Fake accounts can spread false information during elections in Pakistan: Zuckerberg

Dunya News

Other countries mentioned by Zuckerberg are US, Mexico, Brazil and India.

WASHINGTON (Dunya News) – In an alarming statement, Facebook chief Mark Zuckerberg has said that fake accounts can interfere in the upcoming elections in several countries including Pakistan and can spread false information.

Other countries mentioned by Zuckerberg are US, Mexico, Brazil and India where the social media giant can affect the election process.

“With important elections coming up in the US, Mexico, Brazil, India, Pakistan and more countries in the next year, one of my top priorities for 2018 is making sure we support positive discourse and prevent interference in these elections.

After we identified Russian interference in the 2016 US elections, we successfully deployed new AI tools leading up to the 2017 French, German, and Alabama Senate special elections that removed tens of thousands of fake accounts. Earlier this week, we took down a large network of Russian fake accounts that included a Russian news organization.

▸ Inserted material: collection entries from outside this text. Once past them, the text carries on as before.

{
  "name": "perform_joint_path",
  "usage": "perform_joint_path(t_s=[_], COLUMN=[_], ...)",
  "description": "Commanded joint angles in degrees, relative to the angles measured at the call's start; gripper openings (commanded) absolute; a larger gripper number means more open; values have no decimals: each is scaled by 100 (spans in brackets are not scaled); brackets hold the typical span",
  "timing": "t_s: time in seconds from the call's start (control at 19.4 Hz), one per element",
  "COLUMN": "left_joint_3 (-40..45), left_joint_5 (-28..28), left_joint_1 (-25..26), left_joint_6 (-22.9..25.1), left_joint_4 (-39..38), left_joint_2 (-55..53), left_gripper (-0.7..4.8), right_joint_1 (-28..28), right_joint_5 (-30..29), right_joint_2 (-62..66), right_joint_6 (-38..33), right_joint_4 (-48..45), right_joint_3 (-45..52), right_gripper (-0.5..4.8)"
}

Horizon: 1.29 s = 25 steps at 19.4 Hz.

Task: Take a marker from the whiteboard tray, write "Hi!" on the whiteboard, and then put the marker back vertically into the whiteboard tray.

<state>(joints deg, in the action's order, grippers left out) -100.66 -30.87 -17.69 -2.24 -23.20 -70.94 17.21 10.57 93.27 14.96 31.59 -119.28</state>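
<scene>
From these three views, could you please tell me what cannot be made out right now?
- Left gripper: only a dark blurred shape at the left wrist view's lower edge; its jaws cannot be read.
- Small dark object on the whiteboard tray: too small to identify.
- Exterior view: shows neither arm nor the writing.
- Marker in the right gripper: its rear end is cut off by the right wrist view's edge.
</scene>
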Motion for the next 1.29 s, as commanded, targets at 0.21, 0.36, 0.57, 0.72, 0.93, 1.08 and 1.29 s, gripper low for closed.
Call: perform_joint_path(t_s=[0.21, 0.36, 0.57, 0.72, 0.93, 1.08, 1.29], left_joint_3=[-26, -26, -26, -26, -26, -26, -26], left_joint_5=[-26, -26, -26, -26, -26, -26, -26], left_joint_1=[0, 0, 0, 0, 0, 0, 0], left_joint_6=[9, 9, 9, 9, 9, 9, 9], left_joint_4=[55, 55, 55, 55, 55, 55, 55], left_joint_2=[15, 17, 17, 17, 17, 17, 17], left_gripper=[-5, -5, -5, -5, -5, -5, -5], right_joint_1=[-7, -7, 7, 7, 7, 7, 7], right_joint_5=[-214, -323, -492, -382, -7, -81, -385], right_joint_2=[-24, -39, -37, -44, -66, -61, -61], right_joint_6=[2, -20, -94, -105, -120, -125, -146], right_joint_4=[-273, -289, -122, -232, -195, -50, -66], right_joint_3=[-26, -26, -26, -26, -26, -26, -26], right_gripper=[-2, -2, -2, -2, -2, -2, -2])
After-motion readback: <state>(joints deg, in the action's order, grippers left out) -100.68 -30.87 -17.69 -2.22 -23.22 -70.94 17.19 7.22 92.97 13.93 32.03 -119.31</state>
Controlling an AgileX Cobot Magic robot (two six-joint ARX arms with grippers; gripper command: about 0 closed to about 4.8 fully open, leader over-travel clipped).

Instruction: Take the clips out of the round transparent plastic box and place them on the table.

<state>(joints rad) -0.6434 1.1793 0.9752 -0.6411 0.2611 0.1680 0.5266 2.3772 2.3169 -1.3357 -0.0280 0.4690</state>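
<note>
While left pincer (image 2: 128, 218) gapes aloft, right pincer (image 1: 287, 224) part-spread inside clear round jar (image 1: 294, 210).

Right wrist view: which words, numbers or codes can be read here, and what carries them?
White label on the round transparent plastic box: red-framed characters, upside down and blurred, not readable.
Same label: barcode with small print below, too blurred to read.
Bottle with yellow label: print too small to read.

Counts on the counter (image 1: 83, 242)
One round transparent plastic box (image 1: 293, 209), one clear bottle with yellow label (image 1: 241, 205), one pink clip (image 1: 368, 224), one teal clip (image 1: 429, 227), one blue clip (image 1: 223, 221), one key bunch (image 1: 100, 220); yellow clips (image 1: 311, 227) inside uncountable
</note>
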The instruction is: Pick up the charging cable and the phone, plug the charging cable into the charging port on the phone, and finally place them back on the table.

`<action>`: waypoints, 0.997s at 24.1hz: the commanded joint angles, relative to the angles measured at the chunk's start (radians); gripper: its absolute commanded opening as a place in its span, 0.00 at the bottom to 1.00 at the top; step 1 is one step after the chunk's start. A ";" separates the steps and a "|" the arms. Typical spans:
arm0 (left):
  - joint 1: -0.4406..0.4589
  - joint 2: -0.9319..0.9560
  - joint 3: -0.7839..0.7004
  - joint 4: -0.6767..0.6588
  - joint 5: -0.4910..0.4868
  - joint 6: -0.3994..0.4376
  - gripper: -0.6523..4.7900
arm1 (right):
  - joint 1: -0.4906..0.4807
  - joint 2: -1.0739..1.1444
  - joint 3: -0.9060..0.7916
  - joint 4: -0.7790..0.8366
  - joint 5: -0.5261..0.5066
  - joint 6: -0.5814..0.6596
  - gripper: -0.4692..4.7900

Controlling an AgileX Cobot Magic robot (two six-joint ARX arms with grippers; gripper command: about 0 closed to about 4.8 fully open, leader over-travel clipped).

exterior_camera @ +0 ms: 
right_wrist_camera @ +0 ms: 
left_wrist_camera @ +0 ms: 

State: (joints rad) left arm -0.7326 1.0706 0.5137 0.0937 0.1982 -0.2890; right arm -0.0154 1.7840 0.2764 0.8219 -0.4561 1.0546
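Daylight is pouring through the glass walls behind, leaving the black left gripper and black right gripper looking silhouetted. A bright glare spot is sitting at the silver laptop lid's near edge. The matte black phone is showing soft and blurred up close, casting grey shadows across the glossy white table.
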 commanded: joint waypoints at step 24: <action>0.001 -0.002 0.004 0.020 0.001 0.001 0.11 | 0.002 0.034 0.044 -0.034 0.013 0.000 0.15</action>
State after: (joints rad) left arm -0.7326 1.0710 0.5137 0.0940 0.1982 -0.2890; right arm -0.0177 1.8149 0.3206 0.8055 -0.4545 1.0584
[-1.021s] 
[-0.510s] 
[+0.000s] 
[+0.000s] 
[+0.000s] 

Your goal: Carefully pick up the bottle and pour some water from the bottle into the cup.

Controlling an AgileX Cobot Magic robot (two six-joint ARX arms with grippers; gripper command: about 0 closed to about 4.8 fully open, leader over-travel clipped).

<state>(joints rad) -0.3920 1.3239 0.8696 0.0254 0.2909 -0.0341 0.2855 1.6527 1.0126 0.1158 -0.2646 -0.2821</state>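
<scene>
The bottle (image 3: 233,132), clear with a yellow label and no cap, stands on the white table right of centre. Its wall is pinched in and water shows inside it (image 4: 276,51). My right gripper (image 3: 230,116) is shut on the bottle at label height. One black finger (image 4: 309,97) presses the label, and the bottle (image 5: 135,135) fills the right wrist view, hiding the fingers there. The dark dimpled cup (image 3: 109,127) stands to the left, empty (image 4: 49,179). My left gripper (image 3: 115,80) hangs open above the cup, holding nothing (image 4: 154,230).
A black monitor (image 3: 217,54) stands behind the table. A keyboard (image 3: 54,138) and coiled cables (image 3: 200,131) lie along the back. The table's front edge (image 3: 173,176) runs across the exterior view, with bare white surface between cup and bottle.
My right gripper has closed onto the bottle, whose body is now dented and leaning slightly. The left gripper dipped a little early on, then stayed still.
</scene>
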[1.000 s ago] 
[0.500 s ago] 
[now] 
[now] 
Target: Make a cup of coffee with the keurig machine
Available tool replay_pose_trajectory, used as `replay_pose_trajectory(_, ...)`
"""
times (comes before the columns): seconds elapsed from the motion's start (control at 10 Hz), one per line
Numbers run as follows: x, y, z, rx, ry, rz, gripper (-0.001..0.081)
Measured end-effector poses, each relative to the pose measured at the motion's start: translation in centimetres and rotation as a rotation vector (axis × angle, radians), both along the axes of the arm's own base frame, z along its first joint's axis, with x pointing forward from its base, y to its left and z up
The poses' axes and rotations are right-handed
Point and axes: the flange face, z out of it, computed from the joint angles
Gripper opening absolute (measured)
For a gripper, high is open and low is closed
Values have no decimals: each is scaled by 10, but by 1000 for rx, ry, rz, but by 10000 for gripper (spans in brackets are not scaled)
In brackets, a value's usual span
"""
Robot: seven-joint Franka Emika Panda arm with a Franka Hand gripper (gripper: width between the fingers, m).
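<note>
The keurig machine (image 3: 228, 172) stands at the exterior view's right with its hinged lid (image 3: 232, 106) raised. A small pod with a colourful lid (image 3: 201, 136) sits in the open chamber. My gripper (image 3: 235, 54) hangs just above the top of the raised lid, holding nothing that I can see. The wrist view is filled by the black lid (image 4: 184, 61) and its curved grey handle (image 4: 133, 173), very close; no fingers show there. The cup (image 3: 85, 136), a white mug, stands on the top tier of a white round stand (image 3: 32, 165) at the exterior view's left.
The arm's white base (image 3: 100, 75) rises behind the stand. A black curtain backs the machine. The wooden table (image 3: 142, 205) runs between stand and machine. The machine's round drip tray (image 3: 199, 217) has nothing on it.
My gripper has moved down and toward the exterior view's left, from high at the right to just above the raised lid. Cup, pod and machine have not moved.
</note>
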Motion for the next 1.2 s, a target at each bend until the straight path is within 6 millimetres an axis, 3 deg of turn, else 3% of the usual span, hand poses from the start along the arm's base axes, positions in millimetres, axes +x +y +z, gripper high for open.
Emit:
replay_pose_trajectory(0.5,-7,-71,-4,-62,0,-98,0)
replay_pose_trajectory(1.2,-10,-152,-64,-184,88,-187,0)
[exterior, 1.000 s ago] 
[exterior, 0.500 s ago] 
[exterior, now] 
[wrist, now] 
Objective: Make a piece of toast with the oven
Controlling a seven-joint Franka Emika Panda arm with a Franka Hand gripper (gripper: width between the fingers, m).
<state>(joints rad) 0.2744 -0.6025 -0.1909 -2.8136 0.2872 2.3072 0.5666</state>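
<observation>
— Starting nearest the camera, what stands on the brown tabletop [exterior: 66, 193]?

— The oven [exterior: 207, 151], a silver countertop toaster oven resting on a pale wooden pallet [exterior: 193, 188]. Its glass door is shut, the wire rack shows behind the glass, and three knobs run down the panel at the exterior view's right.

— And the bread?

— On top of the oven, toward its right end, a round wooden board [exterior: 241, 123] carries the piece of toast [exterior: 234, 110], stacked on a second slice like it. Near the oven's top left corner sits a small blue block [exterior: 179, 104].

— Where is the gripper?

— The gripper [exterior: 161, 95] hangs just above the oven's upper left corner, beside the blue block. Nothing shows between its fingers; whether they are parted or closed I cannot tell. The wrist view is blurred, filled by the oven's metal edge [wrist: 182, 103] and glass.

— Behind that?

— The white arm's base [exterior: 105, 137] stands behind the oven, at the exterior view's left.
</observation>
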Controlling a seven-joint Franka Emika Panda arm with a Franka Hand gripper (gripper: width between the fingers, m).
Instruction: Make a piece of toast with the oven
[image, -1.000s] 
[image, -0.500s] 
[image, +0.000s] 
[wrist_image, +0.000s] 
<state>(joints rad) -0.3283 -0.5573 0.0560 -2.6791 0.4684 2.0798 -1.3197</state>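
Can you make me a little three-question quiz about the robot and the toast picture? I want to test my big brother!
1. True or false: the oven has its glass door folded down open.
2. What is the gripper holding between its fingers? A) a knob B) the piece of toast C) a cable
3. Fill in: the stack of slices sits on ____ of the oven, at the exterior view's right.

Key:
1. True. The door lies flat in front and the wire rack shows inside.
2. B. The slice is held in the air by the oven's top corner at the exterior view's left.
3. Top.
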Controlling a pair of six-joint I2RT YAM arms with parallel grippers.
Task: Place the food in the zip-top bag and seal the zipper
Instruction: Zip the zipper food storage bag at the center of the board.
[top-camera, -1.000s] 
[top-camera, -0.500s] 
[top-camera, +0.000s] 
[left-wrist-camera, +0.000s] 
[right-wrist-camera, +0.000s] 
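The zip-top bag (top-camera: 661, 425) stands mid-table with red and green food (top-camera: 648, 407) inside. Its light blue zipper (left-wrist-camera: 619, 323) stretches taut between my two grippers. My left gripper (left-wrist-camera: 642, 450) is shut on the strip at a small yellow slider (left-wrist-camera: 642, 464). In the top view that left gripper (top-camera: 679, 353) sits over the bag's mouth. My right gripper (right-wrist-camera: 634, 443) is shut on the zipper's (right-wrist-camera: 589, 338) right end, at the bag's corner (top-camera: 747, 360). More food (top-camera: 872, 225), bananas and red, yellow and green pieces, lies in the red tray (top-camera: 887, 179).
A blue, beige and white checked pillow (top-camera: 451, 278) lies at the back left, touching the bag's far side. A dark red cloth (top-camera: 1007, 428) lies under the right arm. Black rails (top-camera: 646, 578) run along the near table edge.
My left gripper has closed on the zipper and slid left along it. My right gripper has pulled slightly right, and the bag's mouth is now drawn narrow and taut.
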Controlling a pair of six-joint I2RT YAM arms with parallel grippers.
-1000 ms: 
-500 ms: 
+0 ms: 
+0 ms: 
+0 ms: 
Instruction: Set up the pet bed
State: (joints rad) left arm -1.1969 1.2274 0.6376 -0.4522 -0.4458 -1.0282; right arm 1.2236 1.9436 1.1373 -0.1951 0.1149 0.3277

Today we’re taking two more big steps:

First, from now on, every advertiser who wants to run political or issue ads will need to be verified. To get verified, advertisers will need to confirm their identity and location. Any advertiser who doesn’t pass will be prohibited from running political or issue ads. We will also label them and advertisers will have to show you who paid for them. We’re starting this in the US and expanding to the rest of the world in the coming months.

For even greater political ads transparency, we have also built a tool that lets anyone see all of the ads a page is running. We’re testing this in Canada now and we’ll launch it globally this summer. We’re also creating a searchable archive of past political ads.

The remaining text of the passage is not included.